* _Stored data_
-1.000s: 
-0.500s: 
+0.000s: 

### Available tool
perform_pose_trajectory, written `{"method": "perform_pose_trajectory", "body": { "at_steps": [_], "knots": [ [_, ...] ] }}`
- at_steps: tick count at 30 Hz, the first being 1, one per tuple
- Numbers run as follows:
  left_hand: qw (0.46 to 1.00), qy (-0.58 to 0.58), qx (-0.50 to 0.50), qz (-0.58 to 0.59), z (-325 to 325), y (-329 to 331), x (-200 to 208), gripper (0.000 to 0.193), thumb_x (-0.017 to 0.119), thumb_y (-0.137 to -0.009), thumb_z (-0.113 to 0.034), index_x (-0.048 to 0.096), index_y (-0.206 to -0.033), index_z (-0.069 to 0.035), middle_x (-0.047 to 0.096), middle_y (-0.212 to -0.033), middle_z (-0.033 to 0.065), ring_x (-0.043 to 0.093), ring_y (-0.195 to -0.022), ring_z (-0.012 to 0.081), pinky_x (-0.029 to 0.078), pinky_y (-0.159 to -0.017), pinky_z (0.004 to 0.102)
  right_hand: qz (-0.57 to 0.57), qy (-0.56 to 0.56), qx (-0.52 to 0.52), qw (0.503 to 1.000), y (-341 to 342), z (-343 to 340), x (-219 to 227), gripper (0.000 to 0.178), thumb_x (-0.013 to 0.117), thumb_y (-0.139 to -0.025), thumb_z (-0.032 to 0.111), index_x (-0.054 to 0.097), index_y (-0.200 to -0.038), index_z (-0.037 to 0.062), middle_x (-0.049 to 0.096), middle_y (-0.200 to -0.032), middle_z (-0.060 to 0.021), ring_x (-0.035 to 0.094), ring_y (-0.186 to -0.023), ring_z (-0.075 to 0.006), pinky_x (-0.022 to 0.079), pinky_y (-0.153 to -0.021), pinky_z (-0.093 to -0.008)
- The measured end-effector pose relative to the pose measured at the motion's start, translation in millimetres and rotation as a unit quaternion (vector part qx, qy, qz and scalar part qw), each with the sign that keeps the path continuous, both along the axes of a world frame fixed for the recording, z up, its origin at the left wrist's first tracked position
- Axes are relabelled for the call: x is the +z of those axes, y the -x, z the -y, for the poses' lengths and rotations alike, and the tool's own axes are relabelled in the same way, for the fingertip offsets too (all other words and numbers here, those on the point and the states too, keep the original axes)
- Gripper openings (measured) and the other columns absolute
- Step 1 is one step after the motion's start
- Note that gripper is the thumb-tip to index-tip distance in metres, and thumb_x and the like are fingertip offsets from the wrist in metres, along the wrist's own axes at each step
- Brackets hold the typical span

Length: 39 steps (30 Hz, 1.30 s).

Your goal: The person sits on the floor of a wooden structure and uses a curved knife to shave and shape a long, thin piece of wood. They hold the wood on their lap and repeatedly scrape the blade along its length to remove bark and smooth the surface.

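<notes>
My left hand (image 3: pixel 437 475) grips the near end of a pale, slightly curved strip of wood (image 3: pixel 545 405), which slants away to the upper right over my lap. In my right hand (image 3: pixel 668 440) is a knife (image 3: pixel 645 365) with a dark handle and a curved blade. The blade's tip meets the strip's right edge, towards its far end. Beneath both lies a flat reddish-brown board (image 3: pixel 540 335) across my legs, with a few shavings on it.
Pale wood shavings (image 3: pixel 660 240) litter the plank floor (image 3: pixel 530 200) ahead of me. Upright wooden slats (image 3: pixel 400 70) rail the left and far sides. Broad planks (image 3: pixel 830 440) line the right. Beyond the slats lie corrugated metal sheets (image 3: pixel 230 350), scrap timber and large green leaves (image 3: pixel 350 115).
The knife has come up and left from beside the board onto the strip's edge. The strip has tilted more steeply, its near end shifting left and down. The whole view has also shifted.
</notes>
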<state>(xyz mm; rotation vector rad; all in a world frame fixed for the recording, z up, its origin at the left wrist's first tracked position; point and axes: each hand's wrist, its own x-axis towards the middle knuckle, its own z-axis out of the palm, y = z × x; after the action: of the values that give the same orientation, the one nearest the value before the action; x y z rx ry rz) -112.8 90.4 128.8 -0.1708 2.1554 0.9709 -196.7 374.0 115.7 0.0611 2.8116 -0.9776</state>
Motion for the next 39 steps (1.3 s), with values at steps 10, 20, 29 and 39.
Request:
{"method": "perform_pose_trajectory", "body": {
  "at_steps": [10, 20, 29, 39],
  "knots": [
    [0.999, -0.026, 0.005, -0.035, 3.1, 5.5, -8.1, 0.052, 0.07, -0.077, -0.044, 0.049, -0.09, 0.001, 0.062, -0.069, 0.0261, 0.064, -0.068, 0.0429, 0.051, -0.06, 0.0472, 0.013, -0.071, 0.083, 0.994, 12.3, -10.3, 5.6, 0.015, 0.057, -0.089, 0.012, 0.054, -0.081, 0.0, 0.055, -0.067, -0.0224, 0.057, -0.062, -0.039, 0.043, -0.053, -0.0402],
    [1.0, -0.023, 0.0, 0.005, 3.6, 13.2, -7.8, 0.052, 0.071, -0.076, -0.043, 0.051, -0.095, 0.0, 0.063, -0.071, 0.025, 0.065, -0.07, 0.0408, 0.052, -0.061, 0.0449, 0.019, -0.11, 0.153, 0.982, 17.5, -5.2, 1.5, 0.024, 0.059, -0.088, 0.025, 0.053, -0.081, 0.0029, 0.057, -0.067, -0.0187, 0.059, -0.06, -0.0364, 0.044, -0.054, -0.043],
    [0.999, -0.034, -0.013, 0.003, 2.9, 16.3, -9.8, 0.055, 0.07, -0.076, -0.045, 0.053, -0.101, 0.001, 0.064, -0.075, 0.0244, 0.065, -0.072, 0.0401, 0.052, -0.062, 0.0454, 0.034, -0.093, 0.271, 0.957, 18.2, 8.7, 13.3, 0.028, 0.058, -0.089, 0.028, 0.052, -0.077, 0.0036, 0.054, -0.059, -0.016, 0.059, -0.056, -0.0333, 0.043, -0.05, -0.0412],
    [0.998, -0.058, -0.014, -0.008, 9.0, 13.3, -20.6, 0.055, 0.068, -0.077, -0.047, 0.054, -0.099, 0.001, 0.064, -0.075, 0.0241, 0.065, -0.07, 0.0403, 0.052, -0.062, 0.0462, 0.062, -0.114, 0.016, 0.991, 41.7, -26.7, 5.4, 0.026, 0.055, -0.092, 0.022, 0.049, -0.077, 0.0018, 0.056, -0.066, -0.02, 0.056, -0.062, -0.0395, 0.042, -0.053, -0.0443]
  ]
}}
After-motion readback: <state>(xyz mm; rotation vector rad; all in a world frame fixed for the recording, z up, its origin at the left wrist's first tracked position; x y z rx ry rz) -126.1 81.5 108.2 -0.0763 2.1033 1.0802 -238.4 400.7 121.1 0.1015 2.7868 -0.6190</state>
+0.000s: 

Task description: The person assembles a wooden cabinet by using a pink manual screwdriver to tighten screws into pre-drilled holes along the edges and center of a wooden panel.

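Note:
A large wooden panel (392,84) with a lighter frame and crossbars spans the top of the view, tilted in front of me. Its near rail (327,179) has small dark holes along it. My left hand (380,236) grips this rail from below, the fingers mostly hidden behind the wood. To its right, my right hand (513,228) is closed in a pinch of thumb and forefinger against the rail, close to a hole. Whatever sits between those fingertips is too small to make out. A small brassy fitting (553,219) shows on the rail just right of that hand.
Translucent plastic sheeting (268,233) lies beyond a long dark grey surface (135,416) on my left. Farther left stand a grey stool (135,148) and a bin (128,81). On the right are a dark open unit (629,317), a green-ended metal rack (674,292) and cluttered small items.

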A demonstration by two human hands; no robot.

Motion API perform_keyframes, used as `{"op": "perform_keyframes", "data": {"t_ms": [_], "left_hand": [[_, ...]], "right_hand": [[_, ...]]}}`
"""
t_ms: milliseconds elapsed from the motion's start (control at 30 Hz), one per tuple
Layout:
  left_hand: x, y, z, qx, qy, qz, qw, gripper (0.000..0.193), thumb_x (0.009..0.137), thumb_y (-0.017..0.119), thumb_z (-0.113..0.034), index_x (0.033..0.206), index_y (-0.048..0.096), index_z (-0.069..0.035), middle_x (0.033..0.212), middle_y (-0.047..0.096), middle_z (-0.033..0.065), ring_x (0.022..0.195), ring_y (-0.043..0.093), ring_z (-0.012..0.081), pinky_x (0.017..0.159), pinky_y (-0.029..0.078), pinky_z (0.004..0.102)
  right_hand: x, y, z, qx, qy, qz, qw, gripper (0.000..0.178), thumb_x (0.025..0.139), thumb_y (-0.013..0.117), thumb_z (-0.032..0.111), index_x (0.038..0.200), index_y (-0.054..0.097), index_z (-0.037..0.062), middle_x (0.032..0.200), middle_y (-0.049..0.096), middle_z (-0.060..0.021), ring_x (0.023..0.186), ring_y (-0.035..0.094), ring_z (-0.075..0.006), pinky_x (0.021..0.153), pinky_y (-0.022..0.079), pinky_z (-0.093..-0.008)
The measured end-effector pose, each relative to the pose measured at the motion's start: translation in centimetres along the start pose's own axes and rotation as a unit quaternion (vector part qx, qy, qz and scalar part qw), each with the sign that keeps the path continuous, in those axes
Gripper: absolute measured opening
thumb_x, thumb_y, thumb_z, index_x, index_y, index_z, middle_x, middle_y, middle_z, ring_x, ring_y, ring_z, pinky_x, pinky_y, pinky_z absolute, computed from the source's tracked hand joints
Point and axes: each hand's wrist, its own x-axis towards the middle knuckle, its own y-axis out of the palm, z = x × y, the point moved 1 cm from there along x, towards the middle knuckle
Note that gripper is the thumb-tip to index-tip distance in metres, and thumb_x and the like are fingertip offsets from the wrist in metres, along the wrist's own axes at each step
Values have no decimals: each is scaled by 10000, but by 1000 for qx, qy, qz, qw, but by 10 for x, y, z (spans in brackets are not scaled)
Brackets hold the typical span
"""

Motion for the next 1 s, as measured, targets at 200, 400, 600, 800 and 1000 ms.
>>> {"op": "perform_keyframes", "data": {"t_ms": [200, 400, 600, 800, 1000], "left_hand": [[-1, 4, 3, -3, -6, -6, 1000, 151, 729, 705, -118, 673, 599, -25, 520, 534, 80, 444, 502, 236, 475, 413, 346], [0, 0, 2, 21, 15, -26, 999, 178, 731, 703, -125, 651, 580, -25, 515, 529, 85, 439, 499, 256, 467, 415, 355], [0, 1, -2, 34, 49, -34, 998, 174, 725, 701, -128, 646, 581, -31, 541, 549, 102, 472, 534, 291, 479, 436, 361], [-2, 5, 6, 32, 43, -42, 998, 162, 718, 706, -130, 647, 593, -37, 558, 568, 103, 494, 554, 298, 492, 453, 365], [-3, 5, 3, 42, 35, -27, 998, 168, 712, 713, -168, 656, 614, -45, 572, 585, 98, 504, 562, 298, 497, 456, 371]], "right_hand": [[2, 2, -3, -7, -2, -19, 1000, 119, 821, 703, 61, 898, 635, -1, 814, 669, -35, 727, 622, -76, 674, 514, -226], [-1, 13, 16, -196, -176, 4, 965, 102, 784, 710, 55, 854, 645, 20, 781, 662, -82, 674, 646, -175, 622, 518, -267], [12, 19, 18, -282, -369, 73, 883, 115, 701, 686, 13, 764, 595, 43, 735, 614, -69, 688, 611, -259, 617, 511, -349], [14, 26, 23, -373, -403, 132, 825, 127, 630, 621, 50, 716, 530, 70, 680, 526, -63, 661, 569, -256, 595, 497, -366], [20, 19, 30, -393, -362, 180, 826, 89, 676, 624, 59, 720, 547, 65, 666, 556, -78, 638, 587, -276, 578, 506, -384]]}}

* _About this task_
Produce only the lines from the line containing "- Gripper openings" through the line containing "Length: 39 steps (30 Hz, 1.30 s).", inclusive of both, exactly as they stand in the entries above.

* _Exercise response_
- Gripper openings (measured) and the other columns absolute
- Step 1 is one step after the motion's start
- Note that gripper is the thumb-tip to index-tip distance in metres, and thumb_x and the like are fingertip offsets from the wrist in metres, along the wrist's own axes at each step
- Brackets hold the typical span

Length: 39 steps (30 Hz, 1.30 s).

The answer has been fully stated.